Zoom is seeing slower growth after its initial pandemic-induced boom, with a year-on-year increase of 8% to just under $1.1 billion in the most recent quarter.
The video conferencing service announced the latest figures for the second fiscal quarter to the end of July after the US stock exchange closed on Monday.
Profit fell to $45.7 million from $316.9 million a year ago. One reason cited was the significant increase in marketing expenses.
Zoom was originally developed for corporate use but it suddenly became a mass market product during the coronavirus pandemic as stay-at-home orders came into force across the globe.

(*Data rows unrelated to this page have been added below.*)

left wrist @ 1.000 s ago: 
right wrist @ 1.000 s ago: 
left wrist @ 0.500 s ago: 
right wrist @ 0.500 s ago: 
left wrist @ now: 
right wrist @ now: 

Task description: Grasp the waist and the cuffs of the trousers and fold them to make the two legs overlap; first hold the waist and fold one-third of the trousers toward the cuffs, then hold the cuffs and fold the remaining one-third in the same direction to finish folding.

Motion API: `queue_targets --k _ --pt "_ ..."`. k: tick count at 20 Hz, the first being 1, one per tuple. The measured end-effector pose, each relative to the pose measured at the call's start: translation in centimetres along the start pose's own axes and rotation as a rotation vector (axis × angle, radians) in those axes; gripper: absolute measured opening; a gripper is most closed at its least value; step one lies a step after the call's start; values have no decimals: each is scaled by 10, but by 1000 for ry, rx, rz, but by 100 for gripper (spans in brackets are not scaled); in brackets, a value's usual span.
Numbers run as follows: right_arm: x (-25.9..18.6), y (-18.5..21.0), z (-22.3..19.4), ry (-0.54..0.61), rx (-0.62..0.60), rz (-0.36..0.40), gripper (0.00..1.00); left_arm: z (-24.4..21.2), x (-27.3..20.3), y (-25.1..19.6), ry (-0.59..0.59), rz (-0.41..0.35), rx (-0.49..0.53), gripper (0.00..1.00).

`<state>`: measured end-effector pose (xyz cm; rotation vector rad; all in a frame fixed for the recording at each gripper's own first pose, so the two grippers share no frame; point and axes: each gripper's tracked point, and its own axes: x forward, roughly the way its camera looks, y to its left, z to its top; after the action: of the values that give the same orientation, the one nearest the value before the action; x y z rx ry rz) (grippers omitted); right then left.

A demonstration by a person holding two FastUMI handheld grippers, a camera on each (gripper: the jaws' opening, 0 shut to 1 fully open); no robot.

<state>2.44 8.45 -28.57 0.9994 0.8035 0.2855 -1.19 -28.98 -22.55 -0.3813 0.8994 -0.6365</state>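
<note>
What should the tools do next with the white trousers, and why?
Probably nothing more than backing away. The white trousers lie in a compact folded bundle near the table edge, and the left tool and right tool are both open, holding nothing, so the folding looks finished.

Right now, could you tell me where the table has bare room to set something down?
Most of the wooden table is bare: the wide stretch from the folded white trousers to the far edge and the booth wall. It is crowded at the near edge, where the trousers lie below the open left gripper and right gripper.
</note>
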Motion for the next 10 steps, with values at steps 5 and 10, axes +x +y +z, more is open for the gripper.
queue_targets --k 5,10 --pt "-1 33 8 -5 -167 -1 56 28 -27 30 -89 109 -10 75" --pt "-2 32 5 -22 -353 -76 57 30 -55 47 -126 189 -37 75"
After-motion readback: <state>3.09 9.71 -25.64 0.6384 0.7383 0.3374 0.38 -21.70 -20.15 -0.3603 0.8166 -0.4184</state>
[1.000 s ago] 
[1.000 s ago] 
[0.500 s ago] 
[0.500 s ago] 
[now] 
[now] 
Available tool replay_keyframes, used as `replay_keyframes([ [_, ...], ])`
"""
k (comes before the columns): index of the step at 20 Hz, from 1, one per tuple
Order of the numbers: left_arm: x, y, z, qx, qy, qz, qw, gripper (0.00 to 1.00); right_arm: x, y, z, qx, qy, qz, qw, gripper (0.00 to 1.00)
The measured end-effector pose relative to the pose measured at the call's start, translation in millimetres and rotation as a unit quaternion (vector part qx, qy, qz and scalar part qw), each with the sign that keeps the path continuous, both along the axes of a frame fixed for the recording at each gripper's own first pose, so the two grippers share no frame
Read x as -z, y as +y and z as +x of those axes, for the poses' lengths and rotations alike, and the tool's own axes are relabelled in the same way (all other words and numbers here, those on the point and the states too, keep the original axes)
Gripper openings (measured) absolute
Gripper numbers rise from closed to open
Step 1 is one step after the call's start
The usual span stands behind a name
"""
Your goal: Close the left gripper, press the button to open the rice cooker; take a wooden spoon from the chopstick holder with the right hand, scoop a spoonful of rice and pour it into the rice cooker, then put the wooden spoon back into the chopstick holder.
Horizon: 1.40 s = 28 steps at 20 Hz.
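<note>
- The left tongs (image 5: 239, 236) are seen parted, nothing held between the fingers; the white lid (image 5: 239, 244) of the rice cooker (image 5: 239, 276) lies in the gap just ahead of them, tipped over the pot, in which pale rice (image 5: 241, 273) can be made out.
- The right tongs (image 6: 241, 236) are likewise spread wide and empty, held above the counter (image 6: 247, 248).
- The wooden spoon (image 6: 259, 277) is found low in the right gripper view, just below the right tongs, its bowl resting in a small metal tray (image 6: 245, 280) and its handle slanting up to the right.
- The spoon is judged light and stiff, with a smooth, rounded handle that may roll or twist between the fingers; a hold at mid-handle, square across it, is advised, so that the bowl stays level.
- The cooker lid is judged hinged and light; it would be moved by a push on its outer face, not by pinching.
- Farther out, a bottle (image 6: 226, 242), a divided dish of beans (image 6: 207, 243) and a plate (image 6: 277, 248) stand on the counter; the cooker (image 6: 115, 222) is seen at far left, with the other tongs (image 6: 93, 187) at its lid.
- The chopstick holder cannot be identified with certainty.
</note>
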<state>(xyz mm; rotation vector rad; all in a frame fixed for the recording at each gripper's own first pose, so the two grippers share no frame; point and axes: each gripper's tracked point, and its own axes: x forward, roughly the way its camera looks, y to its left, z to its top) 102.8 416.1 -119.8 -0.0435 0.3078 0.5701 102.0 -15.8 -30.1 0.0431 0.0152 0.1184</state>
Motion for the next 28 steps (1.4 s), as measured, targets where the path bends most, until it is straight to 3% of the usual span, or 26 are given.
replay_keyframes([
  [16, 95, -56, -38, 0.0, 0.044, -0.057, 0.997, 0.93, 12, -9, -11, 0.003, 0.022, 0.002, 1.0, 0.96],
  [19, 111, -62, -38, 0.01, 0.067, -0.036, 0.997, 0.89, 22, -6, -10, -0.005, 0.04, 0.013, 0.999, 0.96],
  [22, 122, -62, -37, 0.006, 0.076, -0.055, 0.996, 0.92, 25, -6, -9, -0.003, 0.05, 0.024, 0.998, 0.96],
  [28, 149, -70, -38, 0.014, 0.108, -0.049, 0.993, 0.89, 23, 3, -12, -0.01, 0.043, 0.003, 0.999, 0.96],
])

Companies turned to the software to keep home offices running and consumers used it for other purposes including family communication and yoga classes. The explosive growth the firm saw began levelling off as coronavirus restrictions were wound down.
Zoom is now seeking new growth by focusing on large enterprise customers and call centre business, as well as leveraging its strong position in video conferencing to offer phone services to corporate customers as well.
The firm said the past quarter was the best yet for Zoom Phone.
A decline of 7-8% is expected for the current fiscal year in Zoom's online business, which is primarily from consumers and small businesses. Zoom previously expected revenues to stay consistent.
Zoom lowered its revenue forecast for the fiscal year to just under $4.4 billion to just over $4.5 billion previously.
Stock went down by around 8% in after-hours US trading.